Around 1975, one gastroenterologist suggested a solution: Go retro — to an era before we learned how to farm, homogenize, can, sugar, refine, fry, re-fry, and all those other techniques that make foods convenient, tasty, and bacteria-free. Since our hunter-gatherer ancestors didn’t seem to suffer from modern dietary-induced woes, the thinking went, we too might rid ourselves of our post-agricultural era illnesses by sticking to Stone Age meal plans.

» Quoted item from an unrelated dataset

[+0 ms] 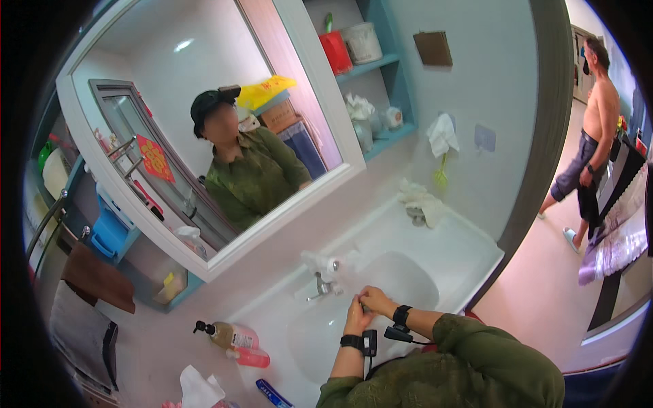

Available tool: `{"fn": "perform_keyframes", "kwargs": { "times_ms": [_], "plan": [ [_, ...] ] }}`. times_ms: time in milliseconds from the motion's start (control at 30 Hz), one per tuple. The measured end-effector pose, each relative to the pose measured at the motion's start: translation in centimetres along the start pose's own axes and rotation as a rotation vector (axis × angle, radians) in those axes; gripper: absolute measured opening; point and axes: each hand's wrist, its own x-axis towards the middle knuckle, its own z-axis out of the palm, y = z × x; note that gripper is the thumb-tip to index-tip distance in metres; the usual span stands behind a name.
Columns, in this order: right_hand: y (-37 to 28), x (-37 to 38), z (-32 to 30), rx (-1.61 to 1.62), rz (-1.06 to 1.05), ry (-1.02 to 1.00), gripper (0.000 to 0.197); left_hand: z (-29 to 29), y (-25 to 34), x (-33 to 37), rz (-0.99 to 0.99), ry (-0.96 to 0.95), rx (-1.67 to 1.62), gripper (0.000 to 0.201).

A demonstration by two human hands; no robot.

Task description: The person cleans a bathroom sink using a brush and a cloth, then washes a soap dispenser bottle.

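Observation:
Both of my hands are close together over the white sink basin [411, 280]. My left hand [356, 315] has its fingers curled against the right one. Curled from the other side, my right hand [376, 301] meets it at the fingertips. A small dark patch shows between them, too small to name. Just left of and beyond my hands stands the metal faucet [324, 287], with a white cloth-like wrap [317, 262] around its upper part. Black bands with small devices and cables circle both wrists.
A pump bottle [223, 335], a pink bottle [252, 357] and a blue tube [273, 393] lie left of the basin. A mirror cabinet [286, 204] hangs above. A cloth [420, 202] rests at the counter's far corner. Another person [598, 115] walks beyond the doorway at right.

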Motion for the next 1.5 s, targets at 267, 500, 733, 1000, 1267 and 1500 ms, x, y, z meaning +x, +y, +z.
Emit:
{"fn": "perform_keyframes", "kwargs": {
  "times_ms": [267,500,733,1000,1267,1500],
  "plan": [
    [-3.0,-2.1,-1.2,-0.155,-0.455,-0.039,0.017,-2.1,-0.2,0.2,0.674,-0.212,1.185,0.025],
    [0.6,3.1,-6.6,-0.137,-0.036,0.250,0.019,1.2,1.9,-0.6,0.165,-0.179,-0.001,0.020],
    [-0.4,-1.9,-6.2,-0.405,-0.193,-0.375,0.038,0.5,2.3,0.1,0.246,-0.023,-0.115,0.031],
    [-1.3,1.1,-5.0,-0.210,-0.103,-0.005,0.032,0.8,0.4,-0.4,0.018,0.016,0.192,0.036],
    [-5.6,-3.4,-2.3,-0.156,-0.296,-0.117,0.032,-2.9,-1.9,2.2,0.223,-0.389,0.167,0.046],
    [-2.9,0.7,-4.8,-0.407,-0.086,0.017,0.023,1.0,-1.3,0.5,0.123,-0.099,-0.004,0.024]
  ]
}}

Time to Go Paleo? — What The Science Says
It’s clear that a diet rich in fruits, vegetables, lean protein, omega-3, and other polyunsaturated fats improve our body’s ability to make use of food rather than store it as fat or keep it lingering in the blood stream as excess sugar [1] [2]. The rationale behind eliminating starchy carbs is supported by studies finding that they spike blood sugar more severely than fructose (the sugar molecule found in fruits and veggies). And the low-carb profile Paleo adheres to does indeed dial down inflammation in tissues by altering the composition of the fatty acids they contain [3].
Numerous studies show diets mimicking what we think our ancestors ate can shrink waistlines and lower bad cholesterol levels [4] [5]. Oh, and when we drop legumes and grains, dairy, and refined sugars, blood pressure tends to follow suit [6]. So let's take a closer look at those three problem spots.

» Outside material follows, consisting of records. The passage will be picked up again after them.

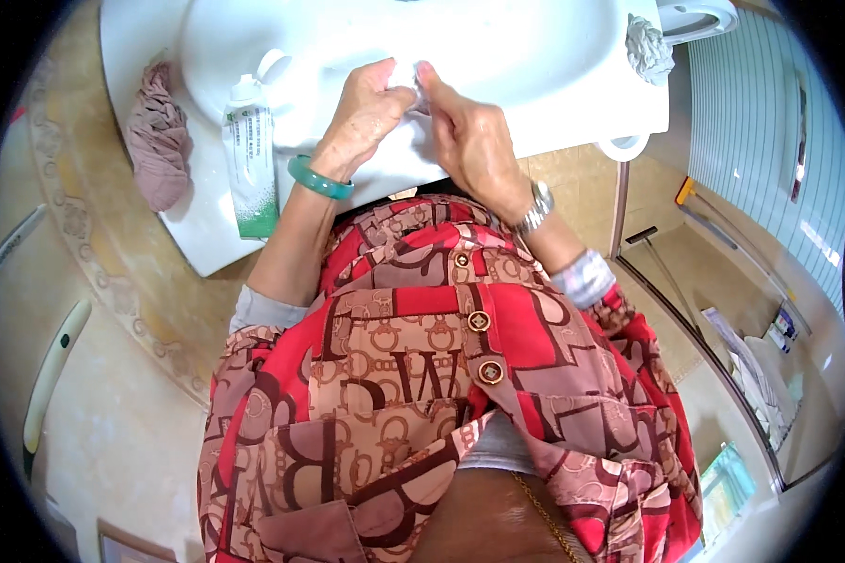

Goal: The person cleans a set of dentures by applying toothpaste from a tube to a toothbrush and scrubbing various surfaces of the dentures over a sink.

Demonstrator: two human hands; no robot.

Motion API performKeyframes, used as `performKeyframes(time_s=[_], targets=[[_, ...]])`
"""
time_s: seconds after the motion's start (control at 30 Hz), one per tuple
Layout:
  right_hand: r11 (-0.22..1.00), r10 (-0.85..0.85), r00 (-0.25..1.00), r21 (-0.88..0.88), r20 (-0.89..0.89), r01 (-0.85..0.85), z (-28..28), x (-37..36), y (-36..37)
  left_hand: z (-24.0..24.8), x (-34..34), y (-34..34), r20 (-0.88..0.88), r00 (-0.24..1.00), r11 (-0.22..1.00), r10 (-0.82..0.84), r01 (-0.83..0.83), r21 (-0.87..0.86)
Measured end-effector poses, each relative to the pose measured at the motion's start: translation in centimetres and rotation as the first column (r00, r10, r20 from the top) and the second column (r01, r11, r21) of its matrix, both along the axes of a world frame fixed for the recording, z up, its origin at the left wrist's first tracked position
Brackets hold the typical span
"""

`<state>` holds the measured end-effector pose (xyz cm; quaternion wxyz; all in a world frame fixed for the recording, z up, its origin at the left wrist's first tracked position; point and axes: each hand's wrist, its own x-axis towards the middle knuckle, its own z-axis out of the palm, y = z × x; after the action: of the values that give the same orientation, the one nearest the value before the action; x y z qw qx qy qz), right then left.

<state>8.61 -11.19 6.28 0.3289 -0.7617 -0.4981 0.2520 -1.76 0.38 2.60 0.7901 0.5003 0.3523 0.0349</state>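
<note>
Over the front rim of the white sink, my two hands meet with fingers closed. My left hand, wearing a green bangle, has thumb and fingers pinched together. My right hand, with a metal watch at its wrist, is curled just beside it. A small pale, greyish bit shows between the fingers; what it is I cannot make out, since the hands cover most of it. Left of them, a white and green squeeze tube lies on the sink's rim. Its white cap is close to the nozzle end.
A crumpled mauve cloth lies on the sink's left edge. At the right edge sits a bunched pale grey cloth. To the right, beyond a low dark-framed edge, a squeegee and a long-handled tool with an orange end lean.
</note>
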Motion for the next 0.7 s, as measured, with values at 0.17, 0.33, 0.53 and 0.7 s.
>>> performKeyframes(time_s=[0.17, 0.33, 0.53, 0.7], targets=[[0.998, -0.056, 0.991, -0.026, -0.119, 0.053, -1.7, 1.2, 1.0, -0.1, 0.1, 0.1, 0.0, 1.0, 1.0, -0.021, 0.021, -0.009], [0.999, -0.031, 0.988, -0.049, -0.149, 0.024, -0.5, 0.5, -0.3, -0.5, -0.2, 0.1, 0.071, 0.997, 0.998, 0.022, -0.018, -0.054], [0.999, -0.033, 0.999, -0.006, -0.026, 0.033, -0.4, 0.8, 0.6, 0.3, 0.2, 0.2, 0.015, 1.0, 1.0, -0.015, 0.015, -0.002], [0.999, 0.037, 0.999, 0.029, 0.012, -0.037, 0.0, -0.3, -1.4, 0.3, 0.2, -0.2, 0.043, 0.996, 0.997, 0.075, -0.074, -0.026]])
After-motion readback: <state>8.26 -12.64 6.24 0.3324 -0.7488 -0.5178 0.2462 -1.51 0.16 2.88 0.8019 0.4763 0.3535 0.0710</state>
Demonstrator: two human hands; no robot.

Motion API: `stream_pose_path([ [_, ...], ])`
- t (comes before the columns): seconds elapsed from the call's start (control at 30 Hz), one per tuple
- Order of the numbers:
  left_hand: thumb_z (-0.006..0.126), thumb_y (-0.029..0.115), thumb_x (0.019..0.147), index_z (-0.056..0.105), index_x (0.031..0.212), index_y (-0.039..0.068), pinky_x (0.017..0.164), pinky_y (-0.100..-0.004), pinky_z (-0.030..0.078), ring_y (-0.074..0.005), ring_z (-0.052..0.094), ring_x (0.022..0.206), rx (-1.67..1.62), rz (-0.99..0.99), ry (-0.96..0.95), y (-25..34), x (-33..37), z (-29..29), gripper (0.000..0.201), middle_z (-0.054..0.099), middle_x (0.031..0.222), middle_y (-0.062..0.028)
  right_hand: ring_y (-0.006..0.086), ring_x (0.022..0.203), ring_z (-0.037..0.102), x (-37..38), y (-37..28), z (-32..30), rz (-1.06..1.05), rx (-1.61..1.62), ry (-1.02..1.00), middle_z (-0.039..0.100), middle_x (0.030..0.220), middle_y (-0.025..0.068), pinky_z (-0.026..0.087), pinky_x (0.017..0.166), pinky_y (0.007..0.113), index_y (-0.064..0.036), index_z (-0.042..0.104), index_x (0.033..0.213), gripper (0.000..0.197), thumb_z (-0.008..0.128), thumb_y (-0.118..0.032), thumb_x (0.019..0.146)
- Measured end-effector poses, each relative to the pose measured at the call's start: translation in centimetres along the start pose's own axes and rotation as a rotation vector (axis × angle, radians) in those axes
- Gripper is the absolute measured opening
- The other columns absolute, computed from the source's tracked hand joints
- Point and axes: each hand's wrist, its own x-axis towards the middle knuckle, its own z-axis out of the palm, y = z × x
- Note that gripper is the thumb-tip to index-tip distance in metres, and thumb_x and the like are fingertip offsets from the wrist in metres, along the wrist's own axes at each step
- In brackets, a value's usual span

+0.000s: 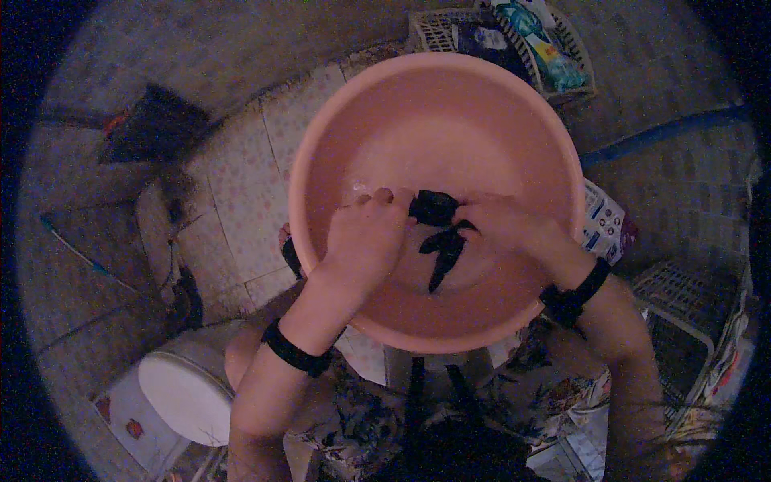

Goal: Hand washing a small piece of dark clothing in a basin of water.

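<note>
A large round pink basin [300, 173] stands in front of me. Inside its rim, both my hands grip a small piece of black cloth [436, 207], whose exact kind I cannot make out. My left hand [369, 237] has its fingers curled at the cloth's left edge. Pinched at the other side, my right hand [504, 225] holds the cloth, and narrow dark ends hang below its fingers. What looks like shallow water covers the basin's bottom. Each wrist wears a black band.
At the far right, a plastic basket [582, 60] holds several packages. A blue pipe [666, 132] runs along the right wall, above a white and purple package [604, 221] and a grey crate [683, 301]. A white oval lid [189, 398] is at lower left, a dark flat object [157, 124] at upper left.
</note>
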Motion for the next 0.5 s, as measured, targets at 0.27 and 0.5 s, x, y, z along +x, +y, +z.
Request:
stream_pose_path([
  [0.27,0.052,0.021,0.093,0.059,0.125,0.017,0.066,-0.0463,0.057,-0.0341,0.068,0.084,0.060,-0.050,-0.149,-0.4,-0.2,0.3,0.033,0.067,0.102,-0.0151,0.0359,0.129,0.044,3.9,-1.3,1.7,0.338,0.360,0.020,0.048,0.133,0.0196,0.041,0.106,0.046,-0.0202,0.062,0.123,0.035,0.060,-0.020,0.088],
  [0.5,0.047,0.021,0.094,0.059,0.122,0.019,0.067,-0.0456,0.058,-0.0334,0.069,0.086,0.040,-0.032,-0.089,-0.4,-0.2,0.4,0.031,0.067,0.104,-0.0144,0.0431,0.125,0.045,1.2,-3.0,5.3,-0.138,-0.385,0.244,0.037,0.145,0.0170,0.043,0.102,0.048,-0.0306,0.065,0.121,0.034,0.059,-0.024,0.088],
])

On Legumes and Whole Grains
But (and there’s a big "but"): Legumes and whole grains have also been shown to reduce risk of disease and improve insulin sensitivity and blood glucose levels — not to mention decrease BMI [7] [8] [9] [10]. So what justifies keeping them out of our bellies? Paleo proponents argue that legumes, grains, and other starches (i.e. potatoes) contain high levels of antinutrients (lectin, prolamin, phytate and saponins, for starters). These compounds, the Paleo philosophy holds, block key digestive enzymes, promote inflammation and, in some cases, lie at the root of autoimmune diseases and cancer [11].

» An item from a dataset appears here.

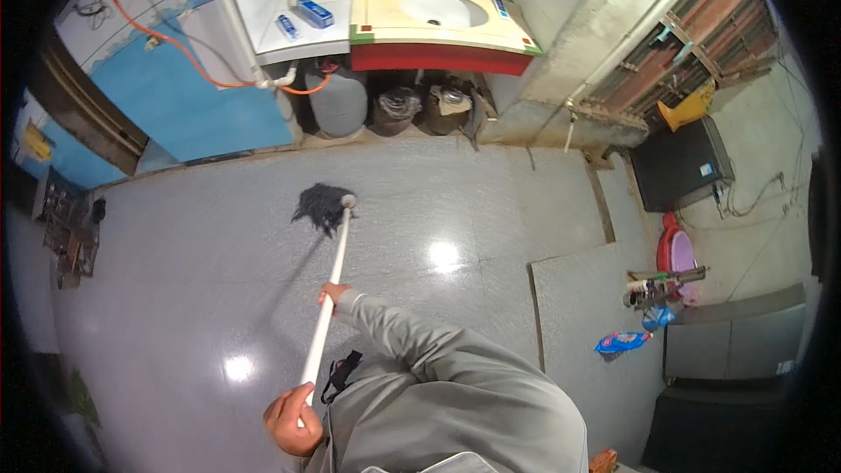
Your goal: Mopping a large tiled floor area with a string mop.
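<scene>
A mop with a long white handle [321,340] slants away from me across the grey floor. Its dark, stringy head [321,207] lies spread on the floor, left of the middle of the view. My left hand [293,420] is closed round the near end of the handle, at the lower edge. Farther up the handle my right hand [332,292] grips it, the grey-sleeved arm reaching in from the right. A dark strap [343,372] hangs beside my jacket, close to the handle.
Beyond the mop stands a washbasin counter [377,19] with a grey barrel [338,105] and bins [396,110] underneath. At the right are a black box-shaped appliance [674,166], basins [679,250] and a blue packet [624,343]. A metal rack [70,232] is far left.
</scene>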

Research does show that excess consumption of some antinutrients offsets our belly’s bacteria levels and puts us at risk for inflammatory diseases like asthma, rheumatoid arthritis, and inflammatory bowel syndrome [12] [13]. But there isn’t as much science to support cutting them out completely. Some studies suggest dietary lectins from legumes and grains may bolster good bacteria inside our tummies and aid digestion [14].
Dairy Deficit?
As for concerns that the Paleo diet doesn’t provide enough calcium, worriers take note: Dairy isn’t the only place you’ll find this mineral. Leafy greens like kale and spinach, for instance, trump milk, cheese, and yogurt when it comes to absorption of the bone-saving stuff. One cup of milk may contain 25 percent of our recommended daily calcium, but dairy’s acidity can actually cause our bodies to leach calcium from bones as a buffer to regulate blood alkaline levels, says Nell Stephenson, a nutrition and fitness coach and self-professed Paleoista. “You’re better off going with the 24 percent daily value of calcium a [one cup] serving of [cooked] spinach delivers,” since the natural alkalinity of veggies won’t necessitate stealing as much calcium from your skeleton.
Carbo-Don'ts
Contrary to many misperceptions, “Going Paleo doesn’t mean eating all meat, all the time,” Stephenson says. (Remember: Fish and poultry are fair game.) “Only eating meat puts the body in ketosis — an atypical reliance on fat, rather than carbohydrates, for fuel. We need carbs to function, just not in the form of bread, pasta, and bagels.” That’s why Paleo endurance athletes chow down on yams pre-race, and why Stephenson emphasizes the need to eat more vegetables and moderate amounts of fruit for adequate energy. The macronutrient ratio she recommends is 40 percent carbohydrate, 30 percent protein, and 30 percent fat.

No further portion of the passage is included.